Some people are even turning them into tiny homes, but you can also transform these metal wonders into modular office spaces.
7. She Shed
Forget the ordinary backyard shed I already mentioned. Think drapey fabrics, soft light, and scented candles when constructing your “She Shed,” the trendy feminine answer to a man cave.
This female-focused space trend can turn any space into a sanctuary, from a backyard shed to a spare room. It doesn’t have to literally be a shed.
You can take the creativity further by incorporating workspace elements and using this special space to grow your business.
8. Man cave
Everyone’s heard of a “man cave,” but have you ever thought about working in one?
Plaster the walls with sports memorabilia, grab a comfy work chair and turn a simple space into more than just a cave — make it a work space you love.
Climb up into your attic and you might just have one of the best work spaces around.
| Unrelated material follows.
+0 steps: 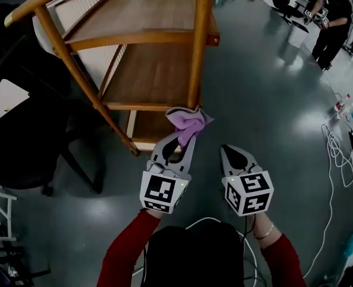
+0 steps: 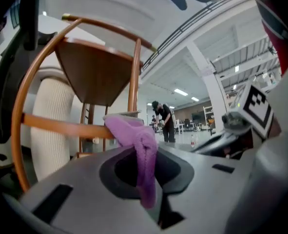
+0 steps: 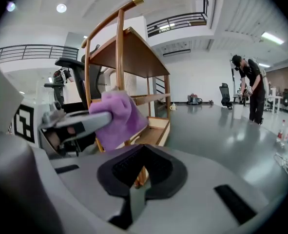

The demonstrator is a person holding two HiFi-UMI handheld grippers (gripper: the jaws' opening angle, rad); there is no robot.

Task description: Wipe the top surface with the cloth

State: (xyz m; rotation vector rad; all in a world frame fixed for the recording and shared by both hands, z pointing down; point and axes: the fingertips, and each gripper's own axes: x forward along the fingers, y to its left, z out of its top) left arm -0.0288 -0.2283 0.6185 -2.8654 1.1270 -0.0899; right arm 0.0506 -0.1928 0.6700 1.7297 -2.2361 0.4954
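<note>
A purple cloth (image 1: 188, 121) is bunched in my left gripper (image 1: 182, 141), which is shut on it just in front of the wooden shelf unit's front post (image 1: 195, 70). The unit's top surface (image 1: 146, 5) lies further up and to the left, bare wood under a curved rail. In the left gripper view the cloth (image 2: 140, 147) hangs down between the jaws. My right gripper (image 1: 230, 151) is beside the left one over the floor, shut with nothing in it. From the right gripper view, the cloth (image 3: 115, 118) shows at the left gripper's (image 3: 92, 118) tip, beside the shelf unit (image 3: 134, 52).
Two lower shelves (image 1: 152, 76) sit under the top. A black office chair (image 1: 21, 142) stands left of the unit. Cables (image 1: 332, 154) and bottles (image 1: 343, 106) lie on the grey floor at right. A person (image 1: 334, 17) stands far off at upper right.
</note>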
A low, cobweb-filled attic won’t get you far, but finished attic offices are popular among many well-known writers.
Jodi Picoult loves her finished attic office in Hanover, New Hampshire, according to the Chicago Tribune, especially since she’s able to keep all her research files and reference books in one place.
If you get distracted working in a treehouse or trailer, consider heading down into the basement and setting up a workspace down there.
Wally Lamb, author of She’s Come Undone and I Know This Much is True prefers working in his finished basement office, according to the Chicago Tribune. He even customized it with figurines of Greek gods and a photo of Mark Twain.
What unusual spots have you found to set up a writing space?